* _Data shown_:
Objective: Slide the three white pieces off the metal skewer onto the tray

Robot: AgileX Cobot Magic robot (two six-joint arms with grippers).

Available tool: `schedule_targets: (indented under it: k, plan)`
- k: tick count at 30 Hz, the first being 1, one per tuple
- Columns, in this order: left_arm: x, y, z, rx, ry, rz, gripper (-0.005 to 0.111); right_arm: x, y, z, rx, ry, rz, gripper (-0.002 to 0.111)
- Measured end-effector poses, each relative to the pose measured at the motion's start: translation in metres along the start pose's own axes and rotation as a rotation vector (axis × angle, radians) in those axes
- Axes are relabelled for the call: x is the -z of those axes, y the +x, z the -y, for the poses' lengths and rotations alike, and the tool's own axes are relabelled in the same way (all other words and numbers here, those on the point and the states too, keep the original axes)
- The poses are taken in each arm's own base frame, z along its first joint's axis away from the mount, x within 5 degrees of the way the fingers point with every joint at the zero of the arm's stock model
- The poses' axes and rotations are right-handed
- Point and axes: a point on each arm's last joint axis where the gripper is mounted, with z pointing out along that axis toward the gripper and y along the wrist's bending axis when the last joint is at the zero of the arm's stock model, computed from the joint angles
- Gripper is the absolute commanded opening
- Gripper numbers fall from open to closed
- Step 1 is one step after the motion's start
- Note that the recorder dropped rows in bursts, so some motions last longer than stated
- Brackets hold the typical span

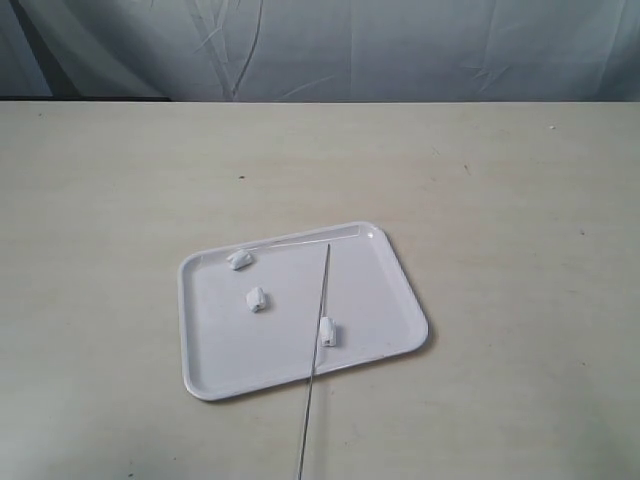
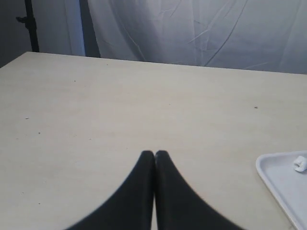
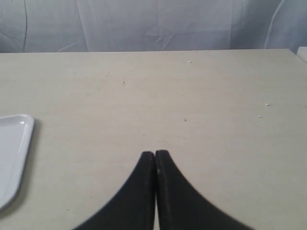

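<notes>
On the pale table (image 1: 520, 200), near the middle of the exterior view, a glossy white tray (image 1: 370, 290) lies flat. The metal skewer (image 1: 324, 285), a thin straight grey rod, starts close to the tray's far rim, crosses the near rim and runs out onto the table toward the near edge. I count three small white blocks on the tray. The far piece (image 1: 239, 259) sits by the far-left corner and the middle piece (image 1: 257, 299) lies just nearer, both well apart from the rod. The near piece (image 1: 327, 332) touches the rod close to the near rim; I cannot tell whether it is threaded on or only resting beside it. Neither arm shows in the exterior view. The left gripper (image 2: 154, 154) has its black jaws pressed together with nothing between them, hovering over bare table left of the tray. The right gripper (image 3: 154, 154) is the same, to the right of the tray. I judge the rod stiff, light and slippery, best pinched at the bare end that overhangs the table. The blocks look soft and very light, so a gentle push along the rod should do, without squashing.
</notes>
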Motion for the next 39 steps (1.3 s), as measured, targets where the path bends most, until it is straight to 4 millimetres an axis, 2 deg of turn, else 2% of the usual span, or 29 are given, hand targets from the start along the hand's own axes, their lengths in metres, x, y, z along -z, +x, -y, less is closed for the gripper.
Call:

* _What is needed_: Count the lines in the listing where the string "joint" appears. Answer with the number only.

* _Solution to the exercise_: 3